A. You agree that the information contained in the Services is limited to “transaction and experience information” as discussed in Article 603(d)(2)(A)(i) of the FCRA, and not “other information” as discussed in Article 603(d)(2)(A)(iii) of the FCRA. With respect to Subscriber’s use of any of the Services, you acknowledge and agree that you will not use the Services to determine any consumer’s eligibility for credit, insurance, employment or for any other permissible purpose as defined in FCRA.

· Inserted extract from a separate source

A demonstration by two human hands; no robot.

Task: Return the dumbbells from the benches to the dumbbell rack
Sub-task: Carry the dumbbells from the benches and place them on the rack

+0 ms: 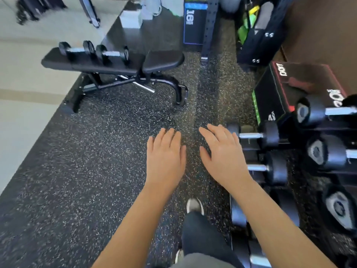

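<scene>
Both grips are released and hold nothing. The left grip (165, 159) and the right grip (225, 155) hover palm-down, side by side, fingers straight and slightly spread, above the speckled rubber floor (87, 151). The right grip is just beside the near-left edge of the dumbbell rack (251, 151), apart from it as far as the blurred view shows.

2 black dumbbells remain far to the left, well apart from both grips. The left dumbbell (76, 50) and the right dumbbell (113, 54) lie end to end along the far edge of the padded tabletop (164, 60) of a black bench. Their chrome handles run left to right.

On the right, the rack carries several black dumbbells. A lower dumbbell (270, 135) sits nearest the right grip, with another (276, 168) just nearer than it. Larger heads (313, 111) fill the higher tier at the right edge.

A black box with a red edge (289, 84) stands just beyond the rack. A black box with a blue edge (194, 26) stands at the far side. A grey shoe (194, 206) and a dark trouser leg show below the forearms.
</scene>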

B. “NPI” means “Nonpublic Personal Information” as used in Title V of GLBA. The Services may include NPI. You and GDR will, and will cause our respective employees, data partners and subcontractors, if applicable, to, keep NPI confidential and may use and disclose NPI only as necessary to carry out its obligations and responsibilities set forth herein for which the NPI was disclosed to the other party and in accordance with the GLBA. You and GDR will, and will require our respective employees, data partners and subcontractors, if applicable, to, implement and maintain an appropriate safeguards program for NPI consistent with this Agreement to: (a) ensure the security and confidentiality of NPI; (b) protect against any threats or hazards to the security or integrity of NPI; and (c) prevent unauthorized access to or use of NPI. You and GDR hereby mutually agree that you will immediately notify each other in writing if either party becomes aware: (i) of any disclosure or use of any NPI by a party or any of a party”s representatives, data partners, employees and subcontractors, if applicable, in breach of this Agreement; and (ii) of any disclosure of any NPI to a party hereto or any of the party”s data partners, employees and subcontractors, if applicable, where the purpose of such disclosure is not known to the party hereto or the party”s data partners, employees and subcontractors. You will fully participate in any investigations of an alleged breach of NPI conducted by GDR or a third party authorized by GDR to conduct the investigation, and you agree to be forthright regarding the facts and circumstances of the alleged breach when notifying GDR of the alleged breach and cooperating with any investigation of the alleged breach.